The video received renewed interest the following year in June 2014 after British band Coldplay was accused of stealing the concept in the clip for their single "A Sky Full of Stars". Lead singer Chris Martin traversed the same stretch of King Street, performing his song in front of a swarm of following fans, albeit on the other side of the road. While newspaper headlines highlighted Cornwall's labelling of Coldplay fans as "dorks" that "don't know how to live in the moment or have real-time fun", the band was ultimately nonplussed by the comparisons. "We are not bitter," Cornwall said in an interview with The Sydney Morning Herald. "If they (Coldplay) did copy ours, we are flattered and we are glad to see they got some love for Newtown because it is a cool place." Speaking to Australian street press publication The Music, Cornwall explained, "I got off a plane from Melbourne and I got a bunch of messages from people saying, 'Old mate Chris Martin has copied your clip'... It's probably a coincidence, you'd have to ask Chris Martin that."

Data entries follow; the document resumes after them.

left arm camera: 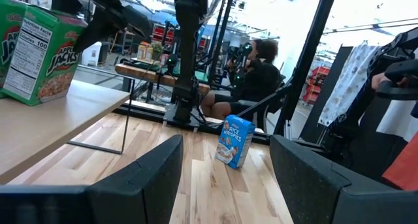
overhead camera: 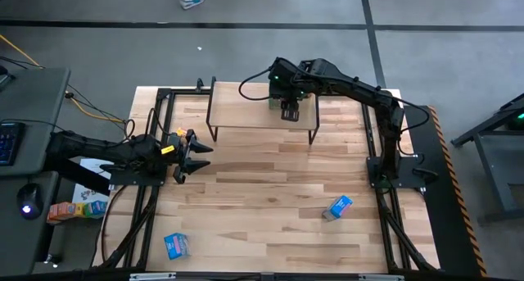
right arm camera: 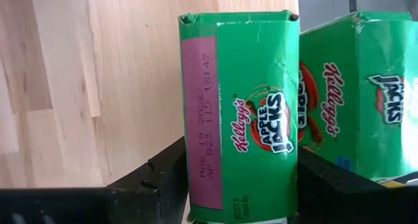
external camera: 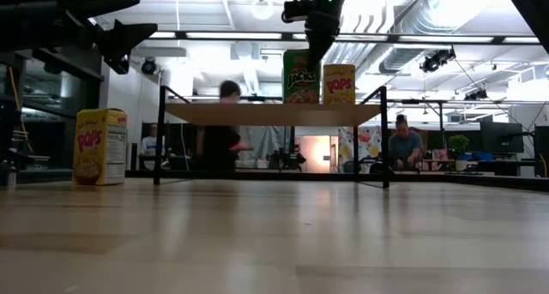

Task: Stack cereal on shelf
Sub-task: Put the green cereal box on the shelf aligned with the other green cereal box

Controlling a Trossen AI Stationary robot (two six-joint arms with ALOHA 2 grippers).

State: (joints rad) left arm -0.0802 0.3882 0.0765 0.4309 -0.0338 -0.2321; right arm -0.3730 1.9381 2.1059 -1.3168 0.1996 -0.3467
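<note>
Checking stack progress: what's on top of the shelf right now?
On the shelf: a green Apple Jacks box held upright in the right gripper, and a yellow Corn Pops box beside it. A second green box sits close behind; from above, the arm covers them.

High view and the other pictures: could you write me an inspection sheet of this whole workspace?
Surface: wooden table, with the shelf at its far side.
Job's things: green cereal box, second green box and yellow box on the shelf; blue boxes and another yellow box on the table.
Clutter: colourful boxes on a side desk.
Grippers: left end effector open over the table's left; right end effector closed on the green cereal box.
Cables: yellow cable off the left edge.
Surroundings: people beyond the table.
</note>
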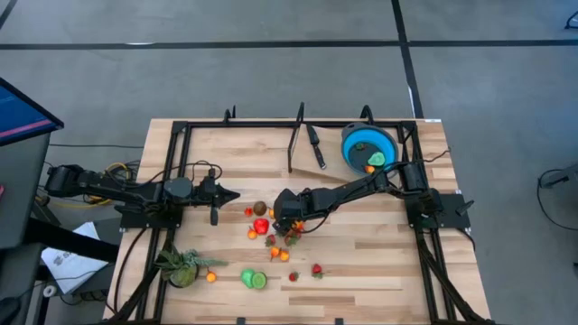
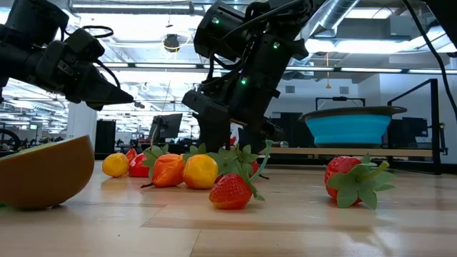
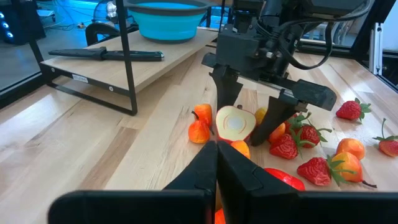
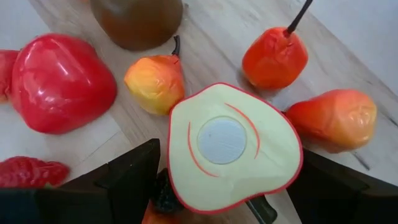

Cornwall admitted the following month in a separate feature interview with The Music that the band "knew it was very obvious that it was a coincidence". They were convinced by then-manager Neal Hunt to capitalise on the publicity that could be brought forth by the similarities in the videos, with Hunt reportedly saying, "You've got to do something, it's too good".

== Personnel ==
According to credits listed on Apple Music and the CD liner notes:

- Dylan Frost – lead vocals, guitar, songwriting
- Paddy Cornwall – bass, vocals, songwriting, co-production
- Seamus Coyle – lead guitar, songwriting
- Beaker Best – drums, percussion, songwriting
- Freddy Crabs – keyboards, songwriting
- Taras Hrubyj-Piper – songwriting
- Dann Hume – mixing, co-production
- Dylan Adams – co-production
- Adam Dempsey – mastering

==Certifications==

| Region | Certification | Certified units/sales |
| Australia (ARIA) | 2× Platinum | 140,000^{‡} |
| New Zealand (RMNZ) | 4× Platinum | 120,000^{‡} |
^{‡} Sales+streaming figures based on certification alone.